### Your goal
Where the word "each" appears in a line below, copy the whole line.

### Information supplied

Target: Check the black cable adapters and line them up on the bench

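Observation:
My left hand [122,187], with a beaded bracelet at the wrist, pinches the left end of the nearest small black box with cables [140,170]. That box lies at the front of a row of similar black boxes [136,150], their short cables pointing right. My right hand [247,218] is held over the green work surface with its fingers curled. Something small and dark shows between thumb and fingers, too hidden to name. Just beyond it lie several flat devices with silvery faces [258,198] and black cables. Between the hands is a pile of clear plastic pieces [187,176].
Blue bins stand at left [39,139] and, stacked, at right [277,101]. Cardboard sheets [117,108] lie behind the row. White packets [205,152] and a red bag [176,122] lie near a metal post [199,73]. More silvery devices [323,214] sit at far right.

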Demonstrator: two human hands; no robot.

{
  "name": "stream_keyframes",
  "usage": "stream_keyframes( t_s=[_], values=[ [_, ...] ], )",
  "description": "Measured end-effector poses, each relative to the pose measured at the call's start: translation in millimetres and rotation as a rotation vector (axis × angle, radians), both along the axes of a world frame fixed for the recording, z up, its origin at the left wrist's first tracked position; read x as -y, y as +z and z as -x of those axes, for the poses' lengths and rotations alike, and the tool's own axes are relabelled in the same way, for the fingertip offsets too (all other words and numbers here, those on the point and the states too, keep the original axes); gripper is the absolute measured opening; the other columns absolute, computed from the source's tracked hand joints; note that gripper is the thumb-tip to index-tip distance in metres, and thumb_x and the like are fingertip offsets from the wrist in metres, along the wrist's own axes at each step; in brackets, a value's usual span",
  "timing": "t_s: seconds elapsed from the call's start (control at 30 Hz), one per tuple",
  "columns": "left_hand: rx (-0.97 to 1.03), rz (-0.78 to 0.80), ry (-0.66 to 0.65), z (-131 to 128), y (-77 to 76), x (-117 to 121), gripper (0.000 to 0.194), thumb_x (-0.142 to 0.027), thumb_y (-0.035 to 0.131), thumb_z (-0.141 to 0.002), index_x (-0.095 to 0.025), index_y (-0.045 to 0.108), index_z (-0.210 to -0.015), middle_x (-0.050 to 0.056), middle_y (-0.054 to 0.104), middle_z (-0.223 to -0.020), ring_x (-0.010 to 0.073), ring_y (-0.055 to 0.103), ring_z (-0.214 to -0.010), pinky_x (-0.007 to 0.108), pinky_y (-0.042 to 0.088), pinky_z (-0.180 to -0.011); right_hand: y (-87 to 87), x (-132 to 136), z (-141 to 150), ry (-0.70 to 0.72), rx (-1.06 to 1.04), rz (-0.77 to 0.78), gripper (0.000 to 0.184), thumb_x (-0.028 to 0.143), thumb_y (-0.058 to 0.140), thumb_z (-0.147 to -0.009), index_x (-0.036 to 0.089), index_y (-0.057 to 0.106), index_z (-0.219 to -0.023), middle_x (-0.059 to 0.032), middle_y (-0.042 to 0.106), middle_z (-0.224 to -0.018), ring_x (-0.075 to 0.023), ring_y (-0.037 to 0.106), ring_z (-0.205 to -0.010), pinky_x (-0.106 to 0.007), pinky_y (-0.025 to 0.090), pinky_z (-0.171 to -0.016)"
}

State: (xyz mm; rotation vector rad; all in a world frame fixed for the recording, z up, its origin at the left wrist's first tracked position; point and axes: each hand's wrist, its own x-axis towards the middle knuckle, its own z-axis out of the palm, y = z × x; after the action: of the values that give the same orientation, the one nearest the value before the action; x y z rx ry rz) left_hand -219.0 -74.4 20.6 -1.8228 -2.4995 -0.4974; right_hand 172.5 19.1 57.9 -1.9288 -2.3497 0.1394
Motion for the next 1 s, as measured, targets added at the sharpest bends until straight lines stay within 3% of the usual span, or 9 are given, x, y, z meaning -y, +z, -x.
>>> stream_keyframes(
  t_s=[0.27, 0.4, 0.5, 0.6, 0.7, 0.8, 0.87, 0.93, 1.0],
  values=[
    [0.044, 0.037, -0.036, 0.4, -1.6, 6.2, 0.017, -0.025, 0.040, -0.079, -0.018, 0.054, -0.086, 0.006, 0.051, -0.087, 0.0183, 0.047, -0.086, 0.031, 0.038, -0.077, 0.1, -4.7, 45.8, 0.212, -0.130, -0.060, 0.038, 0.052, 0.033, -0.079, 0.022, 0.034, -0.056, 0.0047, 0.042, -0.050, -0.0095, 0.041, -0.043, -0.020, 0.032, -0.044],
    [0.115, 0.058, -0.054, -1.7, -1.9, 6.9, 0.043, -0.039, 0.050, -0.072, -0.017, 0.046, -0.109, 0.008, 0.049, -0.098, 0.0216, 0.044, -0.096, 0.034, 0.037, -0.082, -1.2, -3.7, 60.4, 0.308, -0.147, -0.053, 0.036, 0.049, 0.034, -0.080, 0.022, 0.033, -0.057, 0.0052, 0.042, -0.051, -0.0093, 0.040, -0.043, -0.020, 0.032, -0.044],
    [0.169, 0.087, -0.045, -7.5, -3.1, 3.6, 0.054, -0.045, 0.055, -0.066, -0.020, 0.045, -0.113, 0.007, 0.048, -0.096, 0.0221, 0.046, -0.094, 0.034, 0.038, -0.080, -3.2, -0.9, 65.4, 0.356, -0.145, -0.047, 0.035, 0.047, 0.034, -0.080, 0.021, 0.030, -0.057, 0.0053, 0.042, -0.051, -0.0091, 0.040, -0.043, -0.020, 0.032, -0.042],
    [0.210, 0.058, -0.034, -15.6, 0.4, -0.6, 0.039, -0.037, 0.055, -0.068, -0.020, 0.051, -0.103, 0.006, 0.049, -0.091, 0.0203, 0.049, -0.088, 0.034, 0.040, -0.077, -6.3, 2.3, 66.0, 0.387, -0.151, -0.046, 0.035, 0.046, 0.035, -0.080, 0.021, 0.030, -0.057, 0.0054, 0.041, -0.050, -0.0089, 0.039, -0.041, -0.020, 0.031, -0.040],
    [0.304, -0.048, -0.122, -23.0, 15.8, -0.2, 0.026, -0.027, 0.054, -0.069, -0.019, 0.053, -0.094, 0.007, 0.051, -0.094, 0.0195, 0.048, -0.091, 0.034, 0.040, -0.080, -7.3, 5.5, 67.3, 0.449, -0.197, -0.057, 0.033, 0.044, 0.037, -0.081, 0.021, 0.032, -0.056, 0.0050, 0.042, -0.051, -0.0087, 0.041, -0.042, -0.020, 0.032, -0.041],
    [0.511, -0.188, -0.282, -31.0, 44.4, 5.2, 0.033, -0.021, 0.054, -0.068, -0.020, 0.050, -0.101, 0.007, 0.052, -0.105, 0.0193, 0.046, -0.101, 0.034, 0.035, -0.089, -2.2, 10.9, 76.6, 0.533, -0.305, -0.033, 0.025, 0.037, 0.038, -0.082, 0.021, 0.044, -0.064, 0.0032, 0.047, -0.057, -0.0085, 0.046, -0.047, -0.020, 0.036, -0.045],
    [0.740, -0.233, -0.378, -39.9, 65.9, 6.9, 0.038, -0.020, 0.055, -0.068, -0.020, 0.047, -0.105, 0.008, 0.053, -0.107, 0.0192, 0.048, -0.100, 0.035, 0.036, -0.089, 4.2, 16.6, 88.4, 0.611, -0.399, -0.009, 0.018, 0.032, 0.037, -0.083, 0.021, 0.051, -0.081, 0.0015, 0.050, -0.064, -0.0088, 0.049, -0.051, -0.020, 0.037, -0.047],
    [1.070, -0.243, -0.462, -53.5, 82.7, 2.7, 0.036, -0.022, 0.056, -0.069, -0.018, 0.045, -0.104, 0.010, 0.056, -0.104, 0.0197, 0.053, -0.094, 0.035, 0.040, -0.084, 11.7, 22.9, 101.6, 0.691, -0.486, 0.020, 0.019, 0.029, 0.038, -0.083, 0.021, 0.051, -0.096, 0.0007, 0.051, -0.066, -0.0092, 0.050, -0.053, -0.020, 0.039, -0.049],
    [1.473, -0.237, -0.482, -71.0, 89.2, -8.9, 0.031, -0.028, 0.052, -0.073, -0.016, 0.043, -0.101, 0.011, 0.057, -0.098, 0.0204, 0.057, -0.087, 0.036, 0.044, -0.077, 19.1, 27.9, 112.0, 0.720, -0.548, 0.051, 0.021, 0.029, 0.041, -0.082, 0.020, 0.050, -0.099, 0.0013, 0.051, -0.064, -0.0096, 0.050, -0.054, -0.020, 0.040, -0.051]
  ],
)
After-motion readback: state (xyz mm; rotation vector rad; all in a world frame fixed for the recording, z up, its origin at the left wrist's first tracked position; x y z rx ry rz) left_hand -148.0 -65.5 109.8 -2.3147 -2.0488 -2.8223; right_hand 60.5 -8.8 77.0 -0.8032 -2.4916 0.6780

### Written response
  "description": "Measured end-effector poses, each relative to the pose measured at the call's start: translation in millimetres and rotation as a rotation vector (axis × angle, radians), both along the axes of a world frame fixed for the recording, z up, its origin at the left wrist's first tracked position; read x as -y, y as +z and z as -x of those axes, for the poses' lengths and rotations alike, and the tool's own axes are relabelled in the same way, for the fingertip offsets too (all other words and numbers here, those on the point and the states too, keep the original axes); gripper is the absolute measured opening; the other columns absolute, computed from the source's tracked hand joints; note that gripper is the thumb-tip to index-tip distance in metres, and thumb_x and the like are fingertip offsets from the wrist in metres, along the wrist's own axes at each step; in brackets, a value's usual span",
State: (xyz mm; rotation vector rad; all in a world frame fixed for the recording, z up, its origin at the left wrist's first tracked position; point and axes: each hand's wrist, its own x-axis towards the middle knuckle, its own z-axis out of the palm, y = z × x; after the action: of the values that give the same orientation, the one nearest the value before the action; x y z rx ry rz) left_hand -219.0 -74.4 20.6 -1.8228 -2.4995 -0.4974; right_hand 172.5 19.1 57.9 -1.9288 -2.3497 0.1394

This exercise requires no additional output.